Dans un contexte caractérisé par des taux d’intérêt faibles, des corrélations plus volatiles entre les différents marchés et une reconfiguration de la cartographie des risques avec la succession de crises, il est bon de pouvoir bénéficier d’un panel de classes d’actifs plus large ainsi que d’une très grande flexibilité en matière d’allocation entre ces différentes classes d’actifs. C’est tout l’intérêt de la multigestion diversifiée flexible, car elle s’inscrit dans un champ des possibles très large tant en termes de classes d’actifs que de zones géographiques.

Elle permet également de mixer plusieurs approches de gestion, actives et passives selon les configurations de marché, et d’accéder à des stratégies de niche déployées dans des fonds parfois réservés à des investisseurs professionnels ou institutionnels. Toutefois, il ne faut pas oublier que ce type de gestion repose à la fois sur les anticipations d’évolution des différents marchés réalisées par la gestion et sur la sélection des fonds supports d’investissement. A ce titre, un fonds diversifié de multigestion peut ne pas être investi ou exposé à tout moment sur les marchés les plus performants et donc ne pas profiter de toutes les opportunités qui leur sont offertes.

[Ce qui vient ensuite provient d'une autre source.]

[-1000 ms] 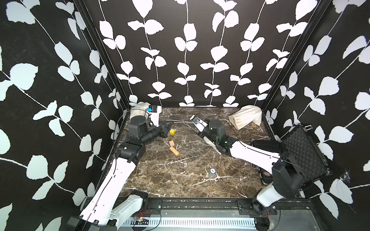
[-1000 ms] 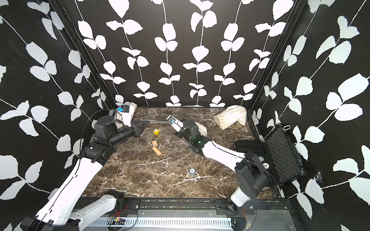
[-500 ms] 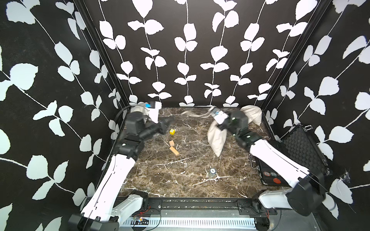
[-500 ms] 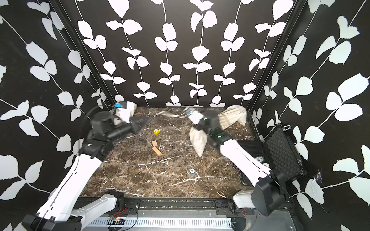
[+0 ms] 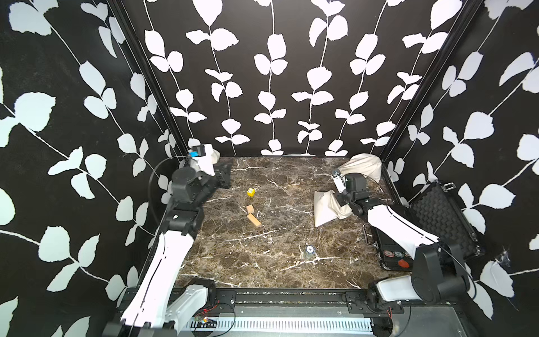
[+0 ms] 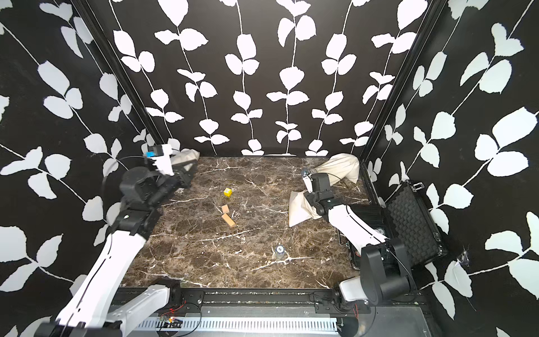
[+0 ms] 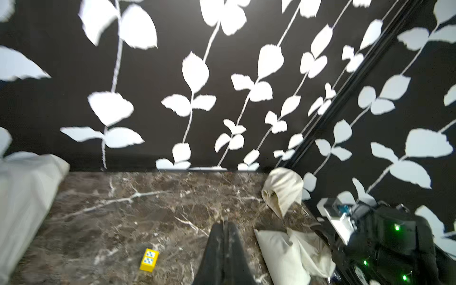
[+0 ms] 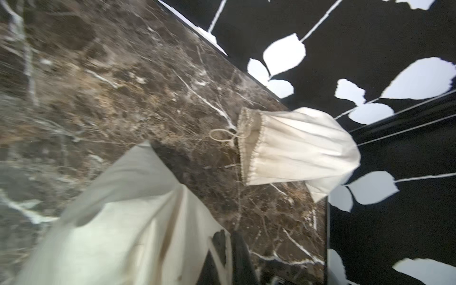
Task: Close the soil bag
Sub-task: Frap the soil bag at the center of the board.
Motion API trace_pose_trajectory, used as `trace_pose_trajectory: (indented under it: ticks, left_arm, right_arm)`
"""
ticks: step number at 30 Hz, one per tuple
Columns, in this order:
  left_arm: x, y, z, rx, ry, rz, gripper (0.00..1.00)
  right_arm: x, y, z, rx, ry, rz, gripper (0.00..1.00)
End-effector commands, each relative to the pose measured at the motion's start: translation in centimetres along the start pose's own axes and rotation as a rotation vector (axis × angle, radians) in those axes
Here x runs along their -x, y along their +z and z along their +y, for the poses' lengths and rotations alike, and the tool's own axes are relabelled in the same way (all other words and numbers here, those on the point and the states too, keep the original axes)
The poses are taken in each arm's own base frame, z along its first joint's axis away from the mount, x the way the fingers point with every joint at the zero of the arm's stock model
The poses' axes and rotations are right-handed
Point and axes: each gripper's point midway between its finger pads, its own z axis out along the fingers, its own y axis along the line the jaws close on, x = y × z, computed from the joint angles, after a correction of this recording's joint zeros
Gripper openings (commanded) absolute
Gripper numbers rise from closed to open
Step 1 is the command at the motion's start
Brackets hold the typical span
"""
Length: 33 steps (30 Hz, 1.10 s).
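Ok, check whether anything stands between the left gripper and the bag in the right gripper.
Nothing visible blocks it. Open marble table lies between the left gripper and the soil bag held by the right gripper. The yellow cube sits close beside that line, the wooden blocks nearer the front edge.

Cloth bags: three in both top views. These are the far-left bag (image 5: 215, 156), the far-right bag (image 5: 364, 168) and the bag by the right arm (image 5: 324, 208).
Wooden blocks: two, a short block (image 5: 250, 209) and a long block (image 5: 253, 220).
Yellow cube: one (image 5: 250, 192), with blue-and-white squares on one face.
Small round-capped object: one (image 5: 309, 250); too small to tell what it is.
Black case: one (image 5: 437, 221), with its lid open.
Robot arms: two, the left arm (image 5: 163, 256) and the right arm (image 5: 396, 227).
Grippers: two, the left gripper (image 7: 224, 223) and the right gripper (image 8: 228, 235).
Marble tabletop: one (image 5: 262, 271).
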Motion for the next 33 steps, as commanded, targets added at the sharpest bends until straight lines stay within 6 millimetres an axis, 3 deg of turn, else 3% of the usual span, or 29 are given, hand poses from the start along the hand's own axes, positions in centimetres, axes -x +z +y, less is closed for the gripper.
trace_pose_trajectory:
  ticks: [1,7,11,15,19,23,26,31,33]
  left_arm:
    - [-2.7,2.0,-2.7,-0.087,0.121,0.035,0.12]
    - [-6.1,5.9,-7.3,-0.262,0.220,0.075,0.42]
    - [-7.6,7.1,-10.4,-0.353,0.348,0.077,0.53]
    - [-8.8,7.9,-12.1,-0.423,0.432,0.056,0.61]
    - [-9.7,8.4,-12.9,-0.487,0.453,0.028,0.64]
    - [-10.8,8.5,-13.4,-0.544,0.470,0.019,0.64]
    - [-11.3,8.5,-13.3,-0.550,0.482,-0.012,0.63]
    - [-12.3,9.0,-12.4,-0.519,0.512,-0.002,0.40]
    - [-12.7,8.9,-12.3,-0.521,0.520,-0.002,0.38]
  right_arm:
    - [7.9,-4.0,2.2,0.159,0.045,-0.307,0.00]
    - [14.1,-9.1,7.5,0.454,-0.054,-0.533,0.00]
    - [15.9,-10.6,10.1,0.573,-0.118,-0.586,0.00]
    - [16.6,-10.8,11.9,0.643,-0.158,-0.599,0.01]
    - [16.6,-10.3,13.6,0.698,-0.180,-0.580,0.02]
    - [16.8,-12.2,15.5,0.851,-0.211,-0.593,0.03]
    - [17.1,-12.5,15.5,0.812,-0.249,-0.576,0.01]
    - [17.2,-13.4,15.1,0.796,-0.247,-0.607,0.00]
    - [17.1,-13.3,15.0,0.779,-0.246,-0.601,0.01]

A l’inverse, un tel fonds a toute la latitude pour ne pas être exposé aux actifs jugés les plus risqués dans les configurations de marché délicates.

Quelle stratégie déployez-vous actuellement sur les actifs obligataires ?

Nous restons positifs sur les actifs obligataires malgré l’ampleur de leurs performances ces derniers mois, avec, au 30/05/2014, 49 % du portefeuille investi sur cette classe d’actifs. Notre préférence se porte sur le Crédit Crossover ainsi que sur les obligations souveraines et corporate des pays périphériques. Nous privilégions des fonds à duration faible qui présentent un couple rendement/risque attrayant et qui seront moins sensibles à une remontée progressive des taux longs aux Etats-Unis et en Europe.

Et sur les actions ?
L’allocation actions représentait, au 30/05/2014,  20 % de l’actif. Néanmoins notre exposition action était de 26 % en y incluant notre allocation sur les obligations convertibles. L’amélioration des perspectives de résultats des entreprises au fur et à mesure que la reprise économique se confirme des deux côtés de l’Atlantique confère encore un potentiel de hausse aux actions américaines et européennes. Le contexte fait que nous avons récemment renforcé nos positions en fonds à gestion passive, car les conditions actuelles de marché paraissent moins favorables aux gestions actives basées sur la sélection de titres. Nous sommes en revanche prudents sur les actions japonaises en raison du manque de visibilité sur les effets de la récente hausse de la TVA. Sur les actions émergentes, une grande sélectivité reste de mise en raison de l’hétérogénéité de l’univers. Ce segment représentait au 30/05/2014, moins de 2 % de l’actif avec un biais en faveur de la Chine, dont les perspectives économiques s’améliorent grâce aux réformes et mesures engagées depuis fin 2013.